Si vous n’avez pas pu obtenir de premier rendez-vous ou si le délai d’attente est important, vous pouvez tester différentes alternatives. 

S’inscrire sur la liste d’attente commune — LAC

La liste d’attente commune est un dispositif instauré par la fédération nationale des orthophonistes en réponse à la pénurie de professionnels du langage en France. Le principe consiste à faire se rencontrer les demandes des parents et les possibilités des orthophonistes sur une même plateforme. Le système n’est pas magique, mais il a le mérite de faciliter la mise en relation. 

Relancer régulièrement les orthophonistes

Même si relancer les professionnels de santé est chronophage et désagréable, cela permet de montrer que vous êtes toujours en attente. De plus, il arrive fréquemment que des parents obtiennent plus tôt un rendez-vous pour un bilan orthophonique à la suite d’un désistement. Vous pouvez par exemple renouveler votre demande tous les trimestres. 

Se renseigner sur la téléorthophonie et les séances à distance

Les téléconsultations se développent en France, notamment dans les territoires ruraux. Si cette solution n’est pas idéale, elle peut faciliter la prise de rendez-vous pour avoir un premier avis. Si votre enfant est à l’aise avec ce format, les séances en visio permettent de consulter un professionnel plus éloigné de votre domicile. 

Contacter les associations pour les dys

Les associations pour les dys offrent un espace privilégié pour les parents. Les bénévoles connaissent les obstacles rencontrés et les démarches à effectuer. Elles offrent des temps communs autour de groupes de parole, des ressources et des adresses de professionnels et de structures dans chaque région. Leur connaissance du territoire oriente les actions. 

Consulter d’autres professionnels du développement de l’enfant 

Très souvent, un trouble dys en cache un autre, voire plusieurs autres. Consulter d’autres professionnels de santé permet d’affiner le diagnostic et les besoins de l’enfant. De plus, lorsqu’il y a des troubles dys associés, les démarches pour demander des aménagements scolaires pour les dys nécessitent plusieurs bilans. Anticiper les prises de rendez-vous avec un psychologue, un psychomotricien, un ergothérapeute, un orthoptiste ou un neuropsychiatre vous fera gagner un temps précieux. Leurs comptes rendus affineront également le diagnostic de l’orthophoniste.

Mettre en place un soutien psychologique

Par ailleurs, le suivi psychologique est intéressant à mettre en place. Le psychologue travaille la confiance en soi de l’enfant, son rapport aux apprentissages et la prise en compte de ses émotions. Il n’est pas nécessaire d’avoir de diagnostic établi. Le suivi psychologique offre un soutien souvent indispensable au bien-être de l’enfant. Certaines séances peuvent être prises en charge en partie par la mutuelle de santé ou entrer dans le dispositif « Mon soutien psy ».

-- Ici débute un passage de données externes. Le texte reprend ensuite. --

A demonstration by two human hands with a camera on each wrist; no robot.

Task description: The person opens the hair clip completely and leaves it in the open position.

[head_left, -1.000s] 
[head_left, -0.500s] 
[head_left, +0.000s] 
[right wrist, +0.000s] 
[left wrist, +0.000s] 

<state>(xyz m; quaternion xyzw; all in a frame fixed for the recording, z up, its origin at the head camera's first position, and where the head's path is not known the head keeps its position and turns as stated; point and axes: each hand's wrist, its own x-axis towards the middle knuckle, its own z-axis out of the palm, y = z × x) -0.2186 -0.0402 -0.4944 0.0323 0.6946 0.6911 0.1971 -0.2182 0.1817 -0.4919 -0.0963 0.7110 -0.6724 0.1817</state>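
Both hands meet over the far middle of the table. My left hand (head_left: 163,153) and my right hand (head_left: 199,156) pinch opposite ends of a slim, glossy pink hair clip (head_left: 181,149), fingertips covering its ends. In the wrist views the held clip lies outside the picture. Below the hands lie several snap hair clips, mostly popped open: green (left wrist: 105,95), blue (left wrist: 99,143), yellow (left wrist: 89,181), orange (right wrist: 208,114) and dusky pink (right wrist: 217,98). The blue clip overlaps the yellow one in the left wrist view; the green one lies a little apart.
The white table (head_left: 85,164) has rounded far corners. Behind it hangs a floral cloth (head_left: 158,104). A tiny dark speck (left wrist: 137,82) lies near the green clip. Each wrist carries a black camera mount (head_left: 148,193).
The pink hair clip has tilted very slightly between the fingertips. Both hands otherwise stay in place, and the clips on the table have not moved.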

Maintenir et faire évoluer les aménagements scolaires

Que le diagnostic de trouble dys soit posé ou non, les aménagements scolaires sont indissociables de la prise en charge de l’enfant dys. Nous l’avons vu, chaque fragilité nécessite des adaptations, parfois complémentaires. Elles sont toujours à tester et à réajuster en fonction de la réponse de l’enfant, mais également en fonction de sa progression. Certaines l’accompagneront une partie de sa scolarité quand d’autres resteront ponctuelles. Elles évoluent. C’est pourquoi une relation école-famille équilibrée permet une co-éducation efficace au bénéfice de l’enfant.

Ce qu’il faut retenir…

Attendre un rendez-vous chez l’orthophoniste peut sembler interminable. Chaque action, chaque petit pas préparent déjà cette prise en charge. Une observation fine de l’enfant facilite les premières aides en classe et lui renvoie une reconnaissance de ses besoins. Mais il est tout aussi important de continuer à nourrir la relation avec des moments agréables, de jeu, de lecture partagée. Et bien sûr, l’entourage et les associations sont des soutiens précieux. Ils aident à tenir le cap et à continuer de valoriser les points forts sans se laisser submerger par les difficultés. En attendant l’indispensable accompagnement d’une orthophoniste, ces démarches soulagent et préservent la confiance de chacun.